Bientôt la fétuque rouge, l'herbe des links.
Philippe Lefeuvre, directeur du golf de Saint-Cast-Le-Guildo nous explique pourquoi et comment il a, avec son équipe, préparé le changement de graminée sur les green.
" Il s’agit de changer les graminées de gazon présentes actuellement par des variétés plus résistantes, moins gourmandes en eau et engrais et moins exigeantes en entretien.
Dans les années 80-90, Les golfs en France ont voulu copier le modèle américain en installant des graminées tropicales sur des sols en sable pur, certes très filtrants mais peu fertiles. Le but était d’offrir aux golfeurs des surfaces de jeu immaculées et très roulantes le plus longtemps possible. Ces gazons cultivés « hors sol » demandaient beaucoup d’eau, de fertilisants, et de pesticides. Ils avaient une forte croissance et exigeaient beaucoup de tonte et de scarification.
Faute de moyens, la plupart des golfs français n’ont bien sûr pas pu suivre la cadence et ont été envahis en particulier dans notre climat tempéré par une graminée indésirable dont vous avez sûrement entendu parler : le pâturin annuel.
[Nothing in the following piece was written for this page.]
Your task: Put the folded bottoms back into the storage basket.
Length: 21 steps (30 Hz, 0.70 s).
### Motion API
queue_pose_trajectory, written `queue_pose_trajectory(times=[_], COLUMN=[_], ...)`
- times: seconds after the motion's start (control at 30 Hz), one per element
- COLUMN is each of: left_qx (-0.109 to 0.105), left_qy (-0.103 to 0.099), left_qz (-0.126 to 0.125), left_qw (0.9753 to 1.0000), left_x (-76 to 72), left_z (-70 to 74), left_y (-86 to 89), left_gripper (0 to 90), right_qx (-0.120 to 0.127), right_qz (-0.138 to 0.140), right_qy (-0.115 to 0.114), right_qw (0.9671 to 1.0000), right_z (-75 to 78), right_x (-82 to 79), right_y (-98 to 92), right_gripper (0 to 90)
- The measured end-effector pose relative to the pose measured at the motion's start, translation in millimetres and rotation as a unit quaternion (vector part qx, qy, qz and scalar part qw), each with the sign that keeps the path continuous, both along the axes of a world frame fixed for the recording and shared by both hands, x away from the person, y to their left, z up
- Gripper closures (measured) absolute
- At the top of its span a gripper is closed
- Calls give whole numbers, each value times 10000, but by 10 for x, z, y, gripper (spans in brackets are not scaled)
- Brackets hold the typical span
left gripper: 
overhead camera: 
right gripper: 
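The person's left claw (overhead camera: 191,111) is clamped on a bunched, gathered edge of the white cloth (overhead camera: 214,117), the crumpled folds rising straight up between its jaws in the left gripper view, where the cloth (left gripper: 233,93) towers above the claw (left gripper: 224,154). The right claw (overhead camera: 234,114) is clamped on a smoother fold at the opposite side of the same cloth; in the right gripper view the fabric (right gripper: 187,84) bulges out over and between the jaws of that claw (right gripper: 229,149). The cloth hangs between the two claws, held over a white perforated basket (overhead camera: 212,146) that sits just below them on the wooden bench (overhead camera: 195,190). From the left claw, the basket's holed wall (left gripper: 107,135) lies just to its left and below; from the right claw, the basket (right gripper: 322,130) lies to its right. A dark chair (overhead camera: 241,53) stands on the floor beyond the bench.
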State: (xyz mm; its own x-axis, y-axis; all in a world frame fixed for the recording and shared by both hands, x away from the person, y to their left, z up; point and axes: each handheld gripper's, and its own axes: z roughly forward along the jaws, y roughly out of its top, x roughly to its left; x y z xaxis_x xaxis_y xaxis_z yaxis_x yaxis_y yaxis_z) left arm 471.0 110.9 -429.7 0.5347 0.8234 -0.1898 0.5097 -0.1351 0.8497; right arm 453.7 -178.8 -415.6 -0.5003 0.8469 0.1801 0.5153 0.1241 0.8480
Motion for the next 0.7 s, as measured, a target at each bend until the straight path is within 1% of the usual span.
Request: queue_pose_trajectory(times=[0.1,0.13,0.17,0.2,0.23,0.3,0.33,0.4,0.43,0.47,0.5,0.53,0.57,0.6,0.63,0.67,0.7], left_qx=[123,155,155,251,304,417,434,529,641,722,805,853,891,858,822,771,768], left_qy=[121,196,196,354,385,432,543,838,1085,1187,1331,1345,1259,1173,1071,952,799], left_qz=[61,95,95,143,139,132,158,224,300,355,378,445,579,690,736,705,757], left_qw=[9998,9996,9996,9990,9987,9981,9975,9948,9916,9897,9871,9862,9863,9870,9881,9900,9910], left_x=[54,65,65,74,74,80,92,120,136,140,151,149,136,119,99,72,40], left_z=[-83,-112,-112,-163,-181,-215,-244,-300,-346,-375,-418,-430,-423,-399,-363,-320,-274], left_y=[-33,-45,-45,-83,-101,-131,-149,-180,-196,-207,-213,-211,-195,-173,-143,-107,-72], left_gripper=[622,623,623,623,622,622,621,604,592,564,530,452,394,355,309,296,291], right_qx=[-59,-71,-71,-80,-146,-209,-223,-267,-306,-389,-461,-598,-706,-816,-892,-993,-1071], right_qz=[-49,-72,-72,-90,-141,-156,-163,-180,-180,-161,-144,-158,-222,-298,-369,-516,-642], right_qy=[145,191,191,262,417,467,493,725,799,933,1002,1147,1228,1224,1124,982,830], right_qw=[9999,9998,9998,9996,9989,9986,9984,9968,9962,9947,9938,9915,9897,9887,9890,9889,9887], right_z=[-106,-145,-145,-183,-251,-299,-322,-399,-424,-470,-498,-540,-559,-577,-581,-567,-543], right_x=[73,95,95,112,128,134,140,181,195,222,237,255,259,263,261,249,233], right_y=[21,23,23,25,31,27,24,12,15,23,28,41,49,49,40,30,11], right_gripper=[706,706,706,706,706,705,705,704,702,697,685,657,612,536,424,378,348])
Cette graminée adore les arrosages et les apports d’engrais réguliers. Elle se sème toute seule et ses graines supportent les tontes rases.
Elle représente parfois jusqu’à 90% de la surface des greens de golf en France, particulièrement sur les côtes de la Manche et de l’Atlantique. Elle procure une surface très souple qui se déforme beaucoup, n’offrant donc pas une qualité de « roule » franche, particulièrement quand elle est en fleur au printemps. Elle réclame des tontes et des scarifications fréquentes donc beaucoup de travail. Elle ne supporte ni le froid ni les fortes chaleurs et est très sensible aux maladies. A Saint-Cast, malgré nos efforts elle représente encore près de la moitié de la surface de nos greens. Il faut donc rompre avec ce cercle vicieux et ce de manière radicale. Et pour cela, nous avons opté pour la fétuque rouge.
C'est la graminée d’origine des links, employée lorsque les parcours de golf n’étaient pas fertilisés ni arrosés et voulaient produire une « roule » propice au jeu. Maintenant que les préoccupations environnementales et que le développement durable sont des enjeux d’actualité et d’avenir, elle redevient à la mode.
Vous la retrouvez sur les links britanniques, et chez les scandinaves qui ont renoncé aux produits phytosanitaires depuis près de 10 ans. Dans notre entourage, c’est celle que vous jouerez au golf de Granville dont la réputation n’est plus à faire.
Elle a des feuilles en forme d’aiguilles fines, d’un vert intense. Elle tient sa force d’un enracinement très important (plus de 25 cm) malgré des tontes rases. Cela lui permet de supporter la sécheresse et une fertilisation faible. Elle pousse lentement : 2 à 3 fois moins vite que les autres graminées. Elle est moins vulnérable aux maladies.
Le plus difficile est de l’implanter. En effet, il faut lui faire de la place, et rendre la vie impossible aux autres variétés de gazon. Nous nous y préparons depuis déjà quelques mois, et laissons faire les champignons et les parasites, qui nous éradiquent le paturin en place. La fétuque rouge aura ainsi la place pour se développer au printemps.
Ceci explique que certains de nos greens paraissent abîmés par de nombreuses taches. Cependant vous pouvez constater que même si l’esthétique n’était pas au rendez-vous, la roule a été excellente tout l’hiver.